An exact reproduction of the lines below, from the first through the one with "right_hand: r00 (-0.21", is the whole answer; pictures have no place in it.

<<<<

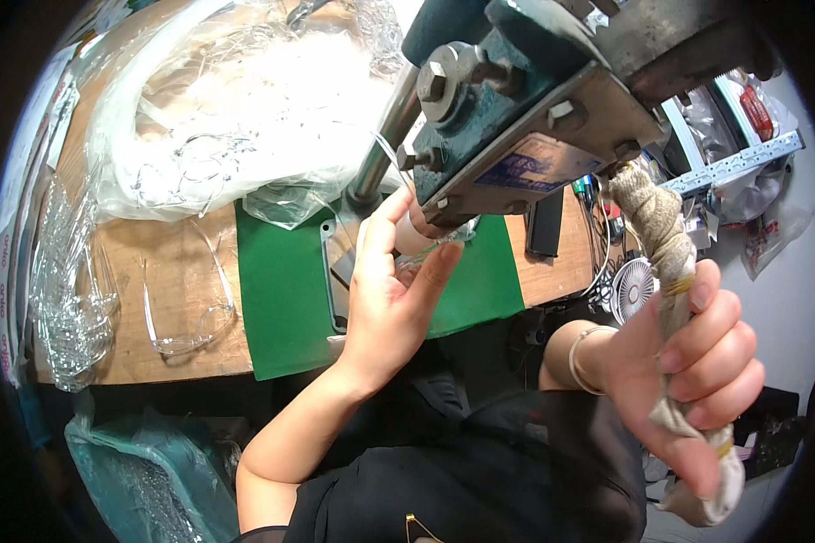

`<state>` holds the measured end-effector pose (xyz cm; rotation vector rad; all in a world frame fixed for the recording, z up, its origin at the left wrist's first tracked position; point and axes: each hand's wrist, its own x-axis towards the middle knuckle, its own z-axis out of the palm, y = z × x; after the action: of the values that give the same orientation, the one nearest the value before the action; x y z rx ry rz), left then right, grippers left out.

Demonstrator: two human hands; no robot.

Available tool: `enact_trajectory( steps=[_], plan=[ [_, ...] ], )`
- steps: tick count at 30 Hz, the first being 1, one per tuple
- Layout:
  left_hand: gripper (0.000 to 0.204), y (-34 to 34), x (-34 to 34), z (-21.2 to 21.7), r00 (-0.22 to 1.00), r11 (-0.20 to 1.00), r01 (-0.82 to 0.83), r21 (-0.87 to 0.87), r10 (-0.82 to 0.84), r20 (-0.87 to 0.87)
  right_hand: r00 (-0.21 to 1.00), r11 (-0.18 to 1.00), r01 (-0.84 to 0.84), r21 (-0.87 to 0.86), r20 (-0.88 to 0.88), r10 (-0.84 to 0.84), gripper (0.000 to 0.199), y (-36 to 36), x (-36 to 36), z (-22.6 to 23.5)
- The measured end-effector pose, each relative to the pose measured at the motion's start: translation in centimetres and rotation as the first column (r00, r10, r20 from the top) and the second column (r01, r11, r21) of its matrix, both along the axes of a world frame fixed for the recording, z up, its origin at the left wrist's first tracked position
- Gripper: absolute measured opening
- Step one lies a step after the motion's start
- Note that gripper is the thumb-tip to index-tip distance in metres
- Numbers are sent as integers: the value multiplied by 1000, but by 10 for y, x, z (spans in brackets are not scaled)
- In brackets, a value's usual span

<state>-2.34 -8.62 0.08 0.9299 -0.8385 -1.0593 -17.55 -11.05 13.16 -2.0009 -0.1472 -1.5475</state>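
Observation:
A dark green hand press [516,154] with a bolted front plate fills the upper middle. My left hand [385,299] reaches up beneath its ram, thumb and fingers curled around the pale cylindrical tip [414,237]. Between them it holds a thin wire frame [385,145], mostly hidden by the fingers and the press, with silver ends sticking out. At the right, my right hand [697,371] is closed around the press lever [652,213], which is wrapped in beige cloth. A similar wire glasses frame [190,342] lies on the wooden table at the left.
Under the press is a green mat [281,308]. A large clear plastic bag [118,172] holding wire pieces lies behind, and a bundle of shiny wire parts [72,308] sits at the left edge. A black box [543,226] and small white fan [632,288] are at right; a teal bag [145,462] stands below.

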Motion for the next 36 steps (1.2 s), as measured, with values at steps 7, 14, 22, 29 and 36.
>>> enact_trajectory(
  steps=[7, 14, 22, 29, 36],
  plan=[
    [60, 65, 29, 3, 917, 990, -139, -18, 136, 375, 997, 976, 72, 205, -26, -69, 55, -21, 4, 49],
    [27, 102, 92, -24, 812, 803, -435, 408, 153, 563, 994, 972, 71, 225, -94, -51, 47, -50, -29, -18],
    [26, 64, 126, -76, 246, 781, -624, -30, 233, 941, 962, 922, 270, 276, -117, -247, 37, -39, -36, -46],
    [38, -70, 126, -115, 608, 702, -712, 6, 612, 506, 967, 873, 254, 416, -135, -217, 27, -23, -4, -65],
    [25, -37, 102, -81, 646, 775, -625, -89, 578, 499, 718, 719, 577, 388, -660, -221, 14, -27, -31, -110]
  ],
)
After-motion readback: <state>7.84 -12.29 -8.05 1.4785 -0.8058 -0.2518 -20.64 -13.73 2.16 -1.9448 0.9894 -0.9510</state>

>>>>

## REPLY TO THE EXERCISE
`<state>` holds the measured end-effector pose (xyz cm; rotation vector rad; all in a world frame fixed for the recording, z up, its origin at the left wrist's first tracked position; point and axes: each hand's wrist, its own x-axis towards the middle knuckle, its own z-axis out of the palm, y = z × x; after the action: of the values that give the same orientation, the one nearest the value before the action; x y z rx ry rz), left then right, grippers left out.

Demonstrator: two human hands; no robot.

Available tool: `enact_trajectory( steps=[_], plan=[ [_, ...] ], )`
- steps: tick count at 30 Hz, the first being 1, one per tuple
- Layout:
  left_hand: gripper (0.000 to 0.204), y (-34 to 34), x (-34 to 34), z (-21.2 to 21.7), r00 (-0.22 to 1.00), r11 (-0.20 to 1.00), r01 (-0.82 to 0.83), r21 (-0.87 to 0.87), r10 (-0.82 to 0.84), r20 (-0.87 to 0.87)
  right_hand: r00 (-0.21 to 1.00), r11 (-0.18 to 1.00), r01 (-0.84 to 0.84), r21 (-0.87 to 0.86), r20 (-0.88 to 0.88), r10 (-0.84 to 0.84), gripper (0.000 to 0.199), y (-36 to 36), x (-36 to 36), z (-22.6 to 23.5)

That completes the exercise.